By Sharon Atieno
Over 2.4m or a quarter of annual deaths in Africa are linked to avoidable environmental risk factors with the poor, women, children, disabled, displaced populations and the elderly hardest hit. However, most environmental ministries receive one percent of the national budget. Thus increasing environmental funding leads to improved healthcare.
Still UN Environment estimates that 10 percent of the disease burden in Africa is attributed to inadequate water, sanitation and hygiene, with children being the hardest hit.
In a 2008 meeting in Libreville, Gabon, health and environmental ministers came up with the Libreville Declaration with 11 commitments that signatories had to adhere to.

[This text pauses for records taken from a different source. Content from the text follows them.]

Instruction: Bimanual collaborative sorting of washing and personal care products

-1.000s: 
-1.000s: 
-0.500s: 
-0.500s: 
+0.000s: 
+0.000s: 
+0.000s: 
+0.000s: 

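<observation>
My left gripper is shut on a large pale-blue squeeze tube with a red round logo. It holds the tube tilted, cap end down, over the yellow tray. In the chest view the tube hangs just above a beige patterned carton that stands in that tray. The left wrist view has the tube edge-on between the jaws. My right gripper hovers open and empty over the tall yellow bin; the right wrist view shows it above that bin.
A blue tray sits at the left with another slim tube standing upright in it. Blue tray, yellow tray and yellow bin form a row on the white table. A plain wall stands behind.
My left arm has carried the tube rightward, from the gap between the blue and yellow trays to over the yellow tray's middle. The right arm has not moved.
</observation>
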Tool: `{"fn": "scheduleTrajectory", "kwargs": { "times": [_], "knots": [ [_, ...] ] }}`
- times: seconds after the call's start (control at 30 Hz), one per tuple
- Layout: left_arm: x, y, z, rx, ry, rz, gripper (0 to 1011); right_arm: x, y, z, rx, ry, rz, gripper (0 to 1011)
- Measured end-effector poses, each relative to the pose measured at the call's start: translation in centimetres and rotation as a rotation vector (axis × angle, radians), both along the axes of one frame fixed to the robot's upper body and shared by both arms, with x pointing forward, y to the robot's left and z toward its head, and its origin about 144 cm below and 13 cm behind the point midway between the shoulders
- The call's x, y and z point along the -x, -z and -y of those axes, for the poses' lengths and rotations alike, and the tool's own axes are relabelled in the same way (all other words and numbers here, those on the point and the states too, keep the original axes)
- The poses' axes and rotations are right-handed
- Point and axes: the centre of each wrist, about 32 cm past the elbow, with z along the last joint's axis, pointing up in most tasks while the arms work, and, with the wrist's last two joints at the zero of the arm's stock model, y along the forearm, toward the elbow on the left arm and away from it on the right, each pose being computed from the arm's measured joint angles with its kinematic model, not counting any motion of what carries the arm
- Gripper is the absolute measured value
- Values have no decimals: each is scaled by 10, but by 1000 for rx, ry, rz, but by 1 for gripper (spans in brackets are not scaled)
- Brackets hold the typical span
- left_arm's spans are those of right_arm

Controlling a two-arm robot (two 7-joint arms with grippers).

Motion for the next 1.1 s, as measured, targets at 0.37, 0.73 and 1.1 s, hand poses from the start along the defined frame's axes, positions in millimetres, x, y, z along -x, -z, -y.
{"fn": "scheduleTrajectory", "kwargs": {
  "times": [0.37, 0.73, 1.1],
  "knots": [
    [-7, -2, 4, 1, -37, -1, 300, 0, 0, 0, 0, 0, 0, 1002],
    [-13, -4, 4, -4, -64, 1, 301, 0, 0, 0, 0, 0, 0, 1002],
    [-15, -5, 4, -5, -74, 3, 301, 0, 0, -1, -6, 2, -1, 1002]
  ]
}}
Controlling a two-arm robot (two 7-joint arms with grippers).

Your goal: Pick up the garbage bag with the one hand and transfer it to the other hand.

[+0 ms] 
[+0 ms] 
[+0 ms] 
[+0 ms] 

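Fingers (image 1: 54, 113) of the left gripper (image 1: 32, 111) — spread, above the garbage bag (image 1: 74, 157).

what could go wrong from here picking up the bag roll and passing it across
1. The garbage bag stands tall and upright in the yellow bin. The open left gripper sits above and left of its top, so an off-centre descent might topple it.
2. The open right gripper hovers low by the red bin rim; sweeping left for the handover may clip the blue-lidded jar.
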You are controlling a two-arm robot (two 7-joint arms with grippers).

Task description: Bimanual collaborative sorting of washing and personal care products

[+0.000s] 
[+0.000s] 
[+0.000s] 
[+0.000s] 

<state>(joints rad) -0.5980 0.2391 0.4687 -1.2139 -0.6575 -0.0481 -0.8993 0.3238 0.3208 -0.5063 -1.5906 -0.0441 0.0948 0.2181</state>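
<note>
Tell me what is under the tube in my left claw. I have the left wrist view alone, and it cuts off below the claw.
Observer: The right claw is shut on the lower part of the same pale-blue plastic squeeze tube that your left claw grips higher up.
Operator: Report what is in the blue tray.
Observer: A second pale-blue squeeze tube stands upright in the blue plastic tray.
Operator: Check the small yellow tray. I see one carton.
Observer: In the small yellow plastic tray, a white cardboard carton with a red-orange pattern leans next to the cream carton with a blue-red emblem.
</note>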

In 2013, when an assessment was carried out on the progress of countries in implementing the declaration, only Mozambique had achieved a balance in the national budget allocation.
Preserving our biodiversity is key to fighting most diseases. Overfishing in Lake Malawi represented by increased use of fine-mesh beach seines, for example, led to a decrease in the density of the snail-eating cichlids giving rise in multiplication of the schistosomiasis parasites and the related increase in bilharzia cases.
The 2013 Environment Outlook Report, says that habitat disturbance characterized by destruction of coral reefs through dynamite fishing, and the conversion of natural forests into arable land also create conditions that may favour breeding of various disease vectors. Deforestation raises sunlight, temperature and surface water availability, creating new breeding sites for malaria transmitting mosquitoes.
The report warns that other anthropogenic changes that alter forest ecosystems such as logging and road construction through forests can also bring people into closer contact with wildlife, increasing the risk of zoonotic disease transmission. These diseases include ebola and monkey pox.
In 2010, an African Inter-ministerial Conference on Health and Environment held in Luanda, Angola. The general objective of the conference being sustaining the political commitment made at the first interministerial conference held in Gabon.
Implementation of these declarations on health and environment are key in reducing the disease burden in Africa therefore, Heads of State have important role to play to ensure that budgetary allocations are favourable to both departments and also in funding multi-sectoral projects.
The third inter-ministerial conference will be held in Libreville to bring health and environment ministers to stalk take on milestones they have achieved since Libreville declaration. Libreville will build on the progress of its predecessors in addressing the interlinkages between health and environment as a means of achieving sustainable development and the attainment of the United Nations Sustainable Development Goals (SDGs).